■ REQUIREMENT: Your task is to copy each line of the records that includes the string "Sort".

■ INPUT FOR THIS TASK:

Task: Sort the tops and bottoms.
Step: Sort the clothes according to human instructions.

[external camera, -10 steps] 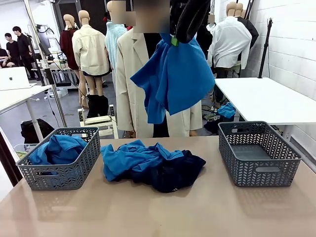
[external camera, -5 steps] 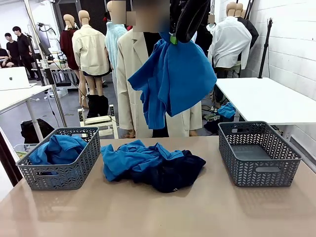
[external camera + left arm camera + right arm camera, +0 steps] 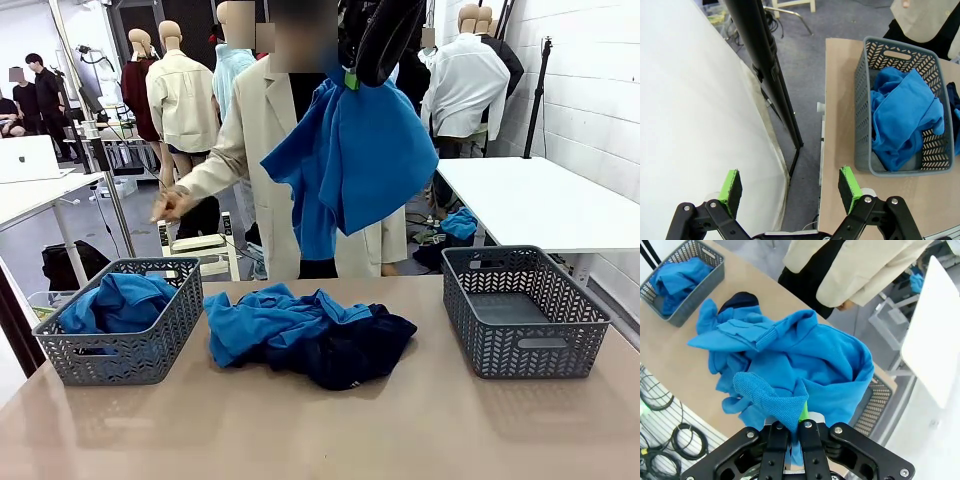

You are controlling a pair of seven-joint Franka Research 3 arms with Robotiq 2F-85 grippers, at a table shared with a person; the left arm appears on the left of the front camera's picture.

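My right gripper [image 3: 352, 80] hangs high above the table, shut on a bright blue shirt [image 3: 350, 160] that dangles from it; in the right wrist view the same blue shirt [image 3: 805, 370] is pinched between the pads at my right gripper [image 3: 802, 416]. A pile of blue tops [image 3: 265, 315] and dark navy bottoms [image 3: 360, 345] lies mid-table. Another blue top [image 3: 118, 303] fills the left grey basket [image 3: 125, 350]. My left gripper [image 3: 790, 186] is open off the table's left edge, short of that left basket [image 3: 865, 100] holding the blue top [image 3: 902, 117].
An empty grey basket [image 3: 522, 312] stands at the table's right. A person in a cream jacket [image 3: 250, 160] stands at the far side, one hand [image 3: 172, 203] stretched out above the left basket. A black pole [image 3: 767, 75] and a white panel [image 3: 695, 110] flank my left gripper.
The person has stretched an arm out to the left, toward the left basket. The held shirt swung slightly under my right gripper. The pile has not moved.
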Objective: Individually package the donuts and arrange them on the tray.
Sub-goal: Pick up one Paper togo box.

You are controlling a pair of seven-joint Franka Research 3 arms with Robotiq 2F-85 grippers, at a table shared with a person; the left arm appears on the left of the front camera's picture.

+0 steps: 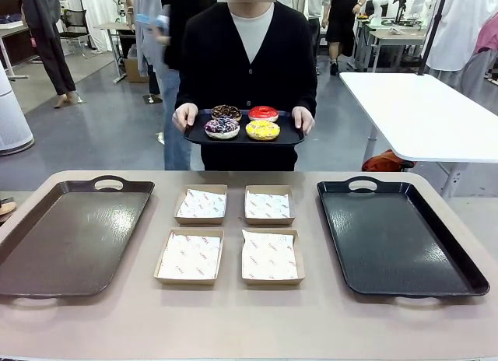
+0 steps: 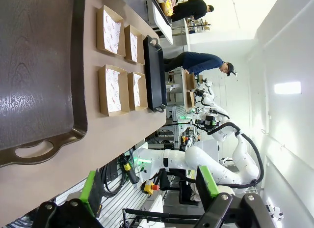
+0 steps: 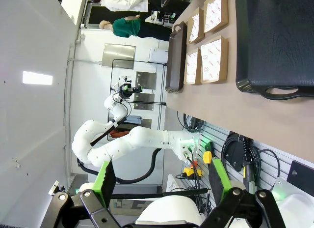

■ SOLUTION TO THIS EXERCISE:
Task: Sort the tops and bottoms.
Step: Sort the clothes according to human instructions.

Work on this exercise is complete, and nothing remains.